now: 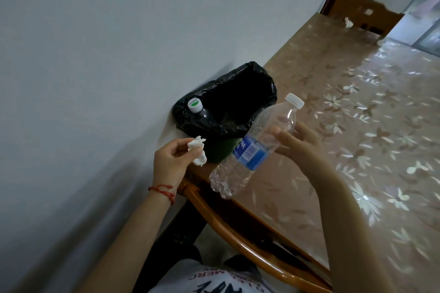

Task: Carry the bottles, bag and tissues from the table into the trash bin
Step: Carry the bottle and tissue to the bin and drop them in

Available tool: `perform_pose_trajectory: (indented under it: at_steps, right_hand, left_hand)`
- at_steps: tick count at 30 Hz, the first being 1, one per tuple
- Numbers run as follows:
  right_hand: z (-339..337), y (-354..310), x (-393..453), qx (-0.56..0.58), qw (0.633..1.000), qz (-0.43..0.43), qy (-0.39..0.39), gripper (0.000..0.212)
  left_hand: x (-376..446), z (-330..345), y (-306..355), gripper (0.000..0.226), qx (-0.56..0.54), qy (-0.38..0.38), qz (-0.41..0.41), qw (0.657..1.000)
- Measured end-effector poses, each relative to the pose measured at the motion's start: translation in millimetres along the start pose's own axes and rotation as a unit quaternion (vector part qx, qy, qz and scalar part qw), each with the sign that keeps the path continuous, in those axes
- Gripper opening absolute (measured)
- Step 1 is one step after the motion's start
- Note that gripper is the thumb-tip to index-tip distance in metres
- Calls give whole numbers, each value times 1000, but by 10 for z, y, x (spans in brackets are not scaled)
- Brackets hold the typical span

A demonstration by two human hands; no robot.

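a tissue (198, 151) is pinched in the left hand (170, 162); a bottle (254, 147) is gripped by the right hand (301, 141) beside the bin (226, 112).

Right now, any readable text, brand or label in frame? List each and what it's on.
"ENA": tail end of a brand word on the blue label of the clear bottle in the right hand; the rest is hidden.
"MERC": partial print on the shirt, seen upside down.
Green logo on the cap of the bottle in the bin: too blurred to read.

Clear blue-labelled bottle (252, 147) tilted beside black-lined bin (228, 112).
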State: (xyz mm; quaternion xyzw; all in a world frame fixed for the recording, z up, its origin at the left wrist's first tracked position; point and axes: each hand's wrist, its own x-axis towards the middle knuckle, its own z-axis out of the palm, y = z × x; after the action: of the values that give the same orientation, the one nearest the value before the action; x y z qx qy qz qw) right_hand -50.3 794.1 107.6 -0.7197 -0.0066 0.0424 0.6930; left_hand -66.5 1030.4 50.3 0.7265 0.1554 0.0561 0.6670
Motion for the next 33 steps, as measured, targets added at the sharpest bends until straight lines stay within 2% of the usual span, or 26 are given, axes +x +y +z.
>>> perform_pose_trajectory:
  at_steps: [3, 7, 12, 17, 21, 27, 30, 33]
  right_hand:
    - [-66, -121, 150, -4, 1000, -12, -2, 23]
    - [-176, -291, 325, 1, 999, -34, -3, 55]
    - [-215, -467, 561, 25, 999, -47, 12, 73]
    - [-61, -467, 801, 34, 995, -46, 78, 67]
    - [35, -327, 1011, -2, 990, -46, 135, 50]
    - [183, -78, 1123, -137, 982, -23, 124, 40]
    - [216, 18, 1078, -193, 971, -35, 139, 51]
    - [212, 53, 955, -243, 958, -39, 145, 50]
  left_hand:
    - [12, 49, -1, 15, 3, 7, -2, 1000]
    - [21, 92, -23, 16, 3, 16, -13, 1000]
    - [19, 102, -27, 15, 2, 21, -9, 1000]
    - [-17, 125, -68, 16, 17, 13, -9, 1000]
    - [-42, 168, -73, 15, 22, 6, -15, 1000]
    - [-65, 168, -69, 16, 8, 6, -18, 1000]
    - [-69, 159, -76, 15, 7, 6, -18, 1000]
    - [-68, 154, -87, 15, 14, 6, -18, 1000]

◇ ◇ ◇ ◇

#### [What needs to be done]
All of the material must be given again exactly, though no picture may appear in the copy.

#### [Problem solution]
now: 

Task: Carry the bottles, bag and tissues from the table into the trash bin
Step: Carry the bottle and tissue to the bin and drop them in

Available tool: `perform_pose_trajectory: (indented under it: at_steps, right_hand, left_hand)`
- at_steps: tick count at 30 Hz, the first being 1, one per tuple
- Numbers run as follows:
  right_hand: z (-339..337), y (-354..310), x (-393..453), qx (-0.56..0.58), qw (0.633..1.000), qz (-0.43..0.43), qy (-0.39..0.39), gripper (0.000..0.212)
  left_hand: x (-376..446), z (-330..345), y (-306..355), gripper (0.000..0.226), qx (-0.56..0.54), qy (-0.38..0.38), qz (-0.41..0.41), qw (0.657..1.000)
- Measured end-effector poses, each relative to the pose measured at the motion's start: translation in millimetres along the start pose's own axes and rotation as a unit quaternion (vector part qx, qy, qz and scalar part qw), each with the sign that keeps the path continuous, in those axes
- Gripper opening absolute (measured)
- Step 1 is one step after the motion's start
- Note that gripper is the thumb-tip to index-tip distance in metres
- Calls give whole numbers, each value times 1000, but by 10 for z, y, x (spans in brackets are not scaled)
- Brackets hold the typical span

A demonstration by two human hands; no robot.

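a tissue (198, 151) is pinched in the left hand (170, 162); a bottle (254, 147) is gripped by the right hand (301, 141) beside the bin (226, 112).

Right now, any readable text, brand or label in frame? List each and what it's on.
"ENA": tail end of a brand word on the blue label of the clear bottle in the right hand; the rest is hidden.
"MERC": partial print on the shirt, seen upside down.
Green logo on the cap of the bottle in the bin: too blurred to read.

Clear blue-labelled bottle (252, 147) tilted beside black-lined bin (228, 112).
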State: (xyz mm; quaternion xyzw; all in a world frame fixed for the recording, z up, its origin at the left wrist's first tracked position; point and axes: each hand's wrist, its own x-axis towards the middle knuckle, its own z-axis out of the palm, y = z × x; after the action: of the values that give the same orientation, the one nearest the value before the action; x y z qx qy qz qw) right_hand -50.3 794.1 107.6 -0.7197 -0.0066 0.0424 0.6930; left_hand -66.5 1030.4 50.3 0.7265 0.1554 0.0561 0.6670
Motion for the next 33 steps, as measured, targets added at the sharpest bends until straight lines stay within 2% of the usual span, or 26 are given, axes +x +y +z.
>>> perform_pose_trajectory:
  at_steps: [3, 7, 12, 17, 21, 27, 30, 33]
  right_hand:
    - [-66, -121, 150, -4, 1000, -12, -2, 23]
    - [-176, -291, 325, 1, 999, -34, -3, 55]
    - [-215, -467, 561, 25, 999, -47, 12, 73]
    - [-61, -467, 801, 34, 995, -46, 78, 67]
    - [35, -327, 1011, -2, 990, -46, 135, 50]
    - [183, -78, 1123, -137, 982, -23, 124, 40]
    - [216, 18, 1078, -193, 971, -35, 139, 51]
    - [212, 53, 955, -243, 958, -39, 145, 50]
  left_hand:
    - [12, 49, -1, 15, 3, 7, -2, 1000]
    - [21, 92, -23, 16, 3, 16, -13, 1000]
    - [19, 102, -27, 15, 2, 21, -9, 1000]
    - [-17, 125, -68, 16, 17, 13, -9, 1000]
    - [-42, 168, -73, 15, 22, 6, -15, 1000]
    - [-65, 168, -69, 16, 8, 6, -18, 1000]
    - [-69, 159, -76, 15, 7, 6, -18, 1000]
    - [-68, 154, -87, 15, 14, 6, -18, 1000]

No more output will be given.